- Stock market benchmarks charted fresh record highs Thursday in a bullish start to the new year.
- Stable growth at home, a resilient Chinese economy, and trade war detente brighten the 2020 outlook.
- Strong buy ratings for large cap Dow and Nasdaq stocks show analysts expect an encore performance over the next year.
All three major stock market indices set new records in early trading on the second day of the new year. The Dow Jones Industrial Average peaked at 28,734. The S&P 500 Index touched 3,248. The Nasdaq Composite reached the 9,059 level.
The benchmarks spent 2019 setting records and crushing them with new all time highs, outpacing even some bullish investors’ projections. Judging from the roaring start to the new decade, markets expect another blow year for stocks in 2020.
But the rally isn’t without some familiar worries as the economy ventures deeper into the uncharted territory of a ten-plus years expansion.
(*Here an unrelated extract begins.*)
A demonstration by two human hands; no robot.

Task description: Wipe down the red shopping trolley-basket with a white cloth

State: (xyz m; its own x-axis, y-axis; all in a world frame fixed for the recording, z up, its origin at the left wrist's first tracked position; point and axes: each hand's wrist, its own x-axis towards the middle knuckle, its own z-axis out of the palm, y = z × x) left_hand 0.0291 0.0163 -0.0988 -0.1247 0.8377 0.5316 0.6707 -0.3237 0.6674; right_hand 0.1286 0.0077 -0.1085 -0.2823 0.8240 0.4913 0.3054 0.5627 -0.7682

Macro Tailwinds Spur Stock Market Bulls
World stock markets began the new year with a shot of Chinese stimulus, ensuring there was no immediate hangover after the gains of 2019. However, PMI surveys suggest some familiar worries over the economy persist https://t.co/mAiBrIRNw7 pic.twitter.com/BRtjwebQ0G
— Reuters Business (@ReutersBiz) January 2, 2020
The U.S.-China trade war has been foremost among Wall Street’s concerns as it raged throughout 2018 and 2019. Signs of progress in trade talks were a key factor in much of last year’s stock rally.
Markets were jubilant to ring in the new year with Trump’s announcement of a finalized trade agreement ready for signatures this Jan 15.
Bottom line, to use an old marketing analogy, in 2019 markets were successfully sold on the ‘sizzle’ that the trade truce and rate cuts will cause a global economic reflation. Now, in 2020, it’s time to try the steak.
Also topping the list of favorable macro shifts is a new USD $115 billion round of stimulus from China’s central bank. The People’s Bank of China announced the move to reduce banks’ deposit reserve ratio by 0.5 percentage points on New Year’s Day.
Macro tailwinds in the U.S. economy include continuing steady GDP and retail sales growth, low inflation leaving the Fed plenty of room move (Fed Chair Powell is even worried inflation could be too low), and employment continuing to rise.
Analysts Like Dow and Nasdaq Blue Chips in 2020
Dow futures exploded along with the index itself Thursday morning as the recession risk continues to slide. Over half of analysts are recommending buy on ten Dow stocks with 6% or more upside in the 12-month target price.
Visa (NYSE:V) leads the Dow in analyst confidence with 77% recommending buy after a year of 40% growth. Wall Street forecasts the highest target price upside of 14.4% for McDonald’s (NYSE:MCD), followed by Chevron (NYSE:CVX) at 13.4%.
Wall Street is bullish on NASDAQ blue chips in 2020 as well. Analysts expect another year of over performance from FAANG and Microsoft.
The cooling trade war is a major boon for Apple (NASDAQ:AAPL), the Dow’s crown jewel in 2019. More analysts flipped “Buy” on Apple over the last quarter.
Facebook (NASDAQ:FB) was the teflon stock in 2019, accruing nearly 60% gains over the last year while weathering a number of scandals and missteps.
Deutsche Bank’s Lloyd Walmsley expects another big year for Facebook in 2020 as it optimizes content algorithms and scales Marketplace:
We are bullish on Facebook and see the renewed strength in the core Facebook app becoming a critical leg of the story around FB shares in 2020.
Microsoft (NASDAQ:MSFT), the only trillion dollar market cap company other than Apple, also leads analysts’ picks for the next year.
Analysts at Bank of America expect growth in Microsoft’s cloud segment to fuel stock growth in excess of 25%, targeting $200 per share in 2020.